# Rescue Resources: Corporate Brand Support for 501(c)(3) orgs!



## Magwart (Jul 8, 2012)

For those involved in rescue, I think it might be helpful to gather a list of corporate brands that offer donations, deeply discounted product, or adoption packet goodies to rescues (with proof of 501(c)(3) status). (To be clear, these are not resources for consumers or private/solo rescuers -- they accessible only by legitimate rescues that can provide their 501(c)(3) document.)

Here are a couple of my favorites:

*Kong Cares -- *provides seconds of Kong toys for shelters and foster homes at deeply discounted prices (min. $50 order), and the toys are so inexpensive that it makes it completely feasible to make sure every foster dog has a stuffable kong so that they can learn to relax during their crate time:
https://www.kongcompany.com/pet-partner-programs/order-kong-cares/

*Fromm Brand Ambassadors* -- provides rescues with "Welcome Kits" for adoption packets (the kits contain a $5 off coupon inside for adopters to use). Fromm does this through their "brand ambassador program." Rescues that feed Fromm also qualify for a buy 8-get 1 free program.
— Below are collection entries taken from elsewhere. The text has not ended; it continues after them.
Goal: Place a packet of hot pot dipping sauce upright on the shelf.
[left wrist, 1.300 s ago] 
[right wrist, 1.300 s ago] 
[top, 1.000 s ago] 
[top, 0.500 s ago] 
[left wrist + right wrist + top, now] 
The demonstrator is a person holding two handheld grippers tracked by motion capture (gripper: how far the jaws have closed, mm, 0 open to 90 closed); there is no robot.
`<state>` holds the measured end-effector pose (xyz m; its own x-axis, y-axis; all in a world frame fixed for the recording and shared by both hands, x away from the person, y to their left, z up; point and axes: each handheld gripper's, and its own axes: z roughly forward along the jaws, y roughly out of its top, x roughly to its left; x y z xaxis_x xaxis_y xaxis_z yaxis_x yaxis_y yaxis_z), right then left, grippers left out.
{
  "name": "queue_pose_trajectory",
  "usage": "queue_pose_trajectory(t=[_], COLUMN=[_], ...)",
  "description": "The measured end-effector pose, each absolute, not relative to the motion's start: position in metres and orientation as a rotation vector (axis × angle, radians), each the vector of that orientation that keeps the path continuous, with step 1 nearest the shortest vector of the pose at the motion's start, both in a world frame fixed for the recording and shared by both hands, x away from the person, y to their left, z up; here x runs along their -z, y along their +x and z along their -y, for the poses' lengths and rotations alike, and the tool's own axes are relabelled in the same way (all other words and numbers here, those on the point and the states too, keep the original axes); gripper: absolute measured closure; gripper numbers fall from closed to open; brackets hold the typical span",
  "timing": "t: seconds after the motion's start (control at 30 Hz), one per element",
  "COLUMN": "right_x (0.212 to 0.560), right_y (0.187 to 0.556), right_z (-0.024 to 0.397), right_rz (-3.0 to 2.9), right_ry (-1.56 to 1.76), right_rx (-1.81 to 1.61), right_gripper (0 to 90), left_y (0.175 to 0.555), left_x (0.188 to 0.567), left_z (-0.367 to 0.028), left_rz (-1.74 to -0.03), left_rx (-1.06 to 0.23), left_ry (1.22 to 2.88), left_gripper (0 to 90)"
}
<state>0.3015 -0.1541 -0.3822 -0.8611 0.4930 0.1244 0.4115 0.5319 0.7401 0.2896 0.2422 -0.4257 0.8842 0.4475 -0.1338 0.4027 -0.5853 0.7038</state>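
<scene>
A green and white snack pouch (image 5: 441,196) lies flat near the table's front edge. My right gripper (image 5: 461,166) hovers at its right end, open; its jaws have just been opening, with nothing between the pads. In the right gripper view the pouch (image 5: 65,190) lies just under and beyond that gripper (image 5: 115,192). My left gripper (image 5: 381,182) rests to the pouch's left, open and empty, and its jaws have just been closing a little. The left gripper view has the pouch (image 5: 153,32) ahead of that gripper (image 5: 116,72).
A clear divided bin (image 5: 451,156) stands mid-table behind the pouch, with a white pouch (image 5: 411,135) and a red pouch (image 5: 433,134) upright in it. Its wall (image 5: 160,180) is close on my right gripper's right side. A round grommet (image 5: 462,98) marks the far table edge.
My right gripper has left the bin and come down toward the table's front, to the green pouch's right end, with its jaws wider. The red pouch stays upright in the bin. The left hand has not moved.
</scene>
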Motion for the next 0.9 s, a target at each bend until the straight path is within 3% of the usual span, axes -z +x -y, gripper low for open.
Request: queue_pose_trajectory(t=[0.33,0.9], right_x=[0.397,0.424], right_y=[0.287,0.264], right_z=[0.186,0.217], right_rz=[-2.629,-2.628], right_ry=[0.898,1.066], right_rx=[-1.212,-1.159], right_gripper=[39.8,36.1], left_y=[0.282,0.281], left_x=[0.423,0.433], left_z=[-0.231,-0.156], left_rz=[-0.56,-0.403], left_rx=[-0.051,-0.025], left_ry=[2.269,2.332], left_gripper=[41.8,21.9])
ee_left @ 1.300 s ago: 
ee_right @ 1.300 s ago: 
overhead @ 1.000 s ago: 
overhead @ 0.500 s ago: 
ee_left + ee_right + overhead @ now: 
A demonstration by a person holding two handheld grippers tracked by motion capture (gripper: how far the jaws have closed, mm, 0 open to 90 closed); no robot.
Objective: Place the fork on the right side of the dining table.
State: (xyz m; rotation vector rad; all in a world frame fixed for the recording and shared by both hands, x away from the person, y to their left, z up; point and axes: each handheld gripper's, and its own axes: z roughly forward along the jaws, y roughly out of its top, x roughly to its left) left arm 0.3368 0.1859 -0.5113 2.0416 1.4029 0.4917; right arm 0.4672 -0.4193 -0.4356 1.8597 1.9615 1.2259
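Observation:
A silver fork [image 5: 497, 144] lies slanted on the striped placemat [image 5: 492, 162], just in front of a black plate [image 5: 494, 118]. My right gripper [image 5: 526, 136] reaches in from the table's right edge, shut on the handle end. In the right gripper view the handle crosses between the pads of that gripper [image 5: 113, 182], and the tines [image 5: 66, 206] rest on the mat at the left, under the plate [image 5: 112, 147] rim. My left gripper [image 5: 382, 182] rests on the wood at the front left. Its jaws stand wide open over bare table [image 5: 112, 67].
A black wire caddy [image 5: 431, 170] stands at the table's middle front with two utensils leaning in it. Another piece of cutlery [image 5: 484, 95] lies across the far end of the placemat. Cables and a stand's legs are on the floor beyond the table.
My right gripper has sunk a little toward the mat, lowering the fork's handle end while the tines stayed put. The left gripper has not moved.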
If a rescue even buys it occasionally for sick/senior/special needs dogs, it's totally worth getting into that program because we all know how easy it is to blow through 8 bags of food. Email them through this link (click "Rescues or Kennels"):
https://frommfamily.com/contact/e-mail/

*Datamars/Petlink Microchips*--their shelter/rescue program costs under $10/microchip (in boxes of 25), with lifetime activation (meaning the adopter never gets charged to update the info online and won't be sold "subscription plans" by the chip company). Best of all, rescues get a "Guardianship" feature for life, and adopters can't take it off the chip -- even after it's registered to the adopter, the rescue still sees all the info on the chip on the organization's spreadsheet, and if it gets changed, you get notified. Best of all, if one of the rescue's adopted dogs ever shows up in any shelter ever, the rescue get notified by Petlink along with the adopter. It's an added safety net.

What other nationwide programs do you know about that you can share? Let's try to compile a list here to share resources. I'm not talking about fundraising resources -- but goods and services rescues need, offered free or at a steep discount.


----------